Citizenship, Freedom and Gender in Morocco

Seed Grant Semester Awarded
Spring
Seed Grant Award Year
2015

This seed grant will illuminate the connections between Kharbusha’s protest (arguably the first female modern political prisoner), which occurred on the eve of colonial rule, and the call to reform the Mudawwana (Code of Personal Status) in 1993. Both events demonstrate multiple aspects of women’s agency that challenged the traditional Moroccan restrictions of women’s rights and individual freedoms. They represent endpoints of a longer and complicated sequence of events and processes that demonstrate the fight for rights within the power structure of patriarchy. The case of Kharbusha is evidence of the emancipatory expressions of an indigenous Moroccan public discourse, which preceded the Western ideas of citizenship and individual rights and is a part of an ongoing struggle for political and social freedoms in Morocco.

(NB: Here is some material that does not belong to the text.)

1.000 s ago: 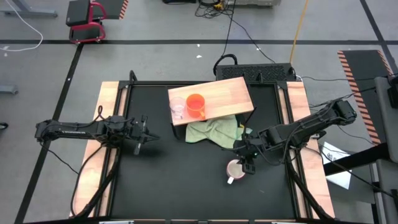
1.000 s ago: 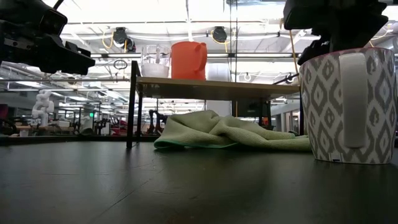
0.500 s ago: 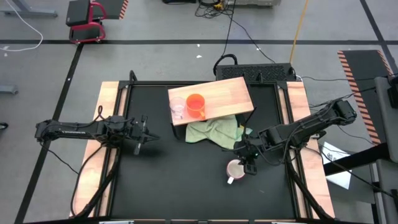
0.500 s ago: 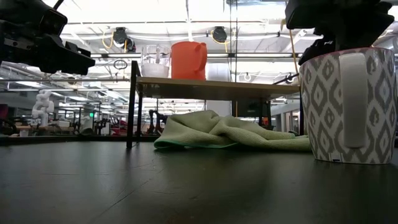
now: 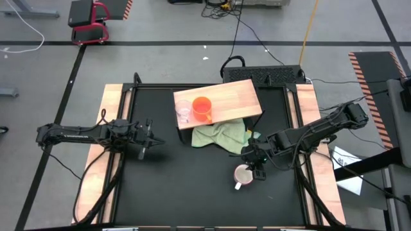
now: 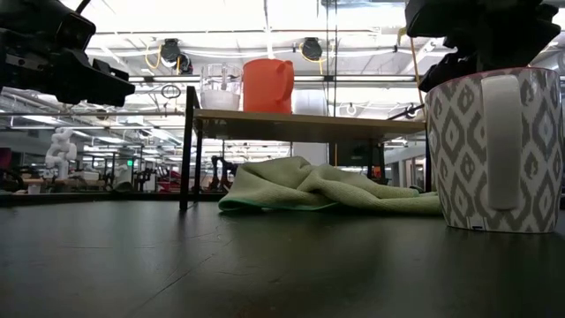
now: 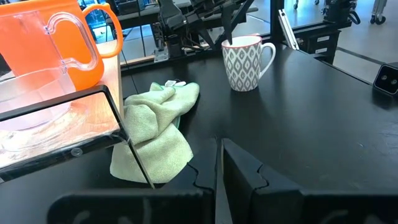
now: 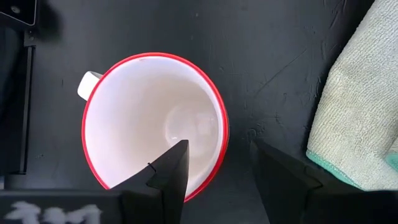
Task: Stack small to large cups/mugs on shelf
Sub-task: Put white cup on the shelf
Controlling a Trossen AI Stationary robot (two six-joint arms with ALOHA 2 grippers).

Indeed, major political and social concerns that continue to shake North Africa today revolve around two contrasting political philosophies: liberal and secularist and traditionalist. The secularist discourse (here it underlines the civil society of citizens) is often wrongly regarded as a consequence of the colonial encounter and focuses on the language of the civil rights of citizens. The traditionalist discourse favors an identity and legal codes based on religious references and some of its tenets explicitly contradict the concept and practice of individual rights. The traditionalist discourse has, in recent decades, become highly politicized and identified with Islamic political parties in all of North Africa. Often these two political philosophies collide in a struggle for political power and authority, thus creating the tensions that have played out and continue to play out in North Africa.  The chief purpose of this research is to examine the issue of gender relations that is at the heart of the ideas on liberty and social justice in their Moroccan historical context.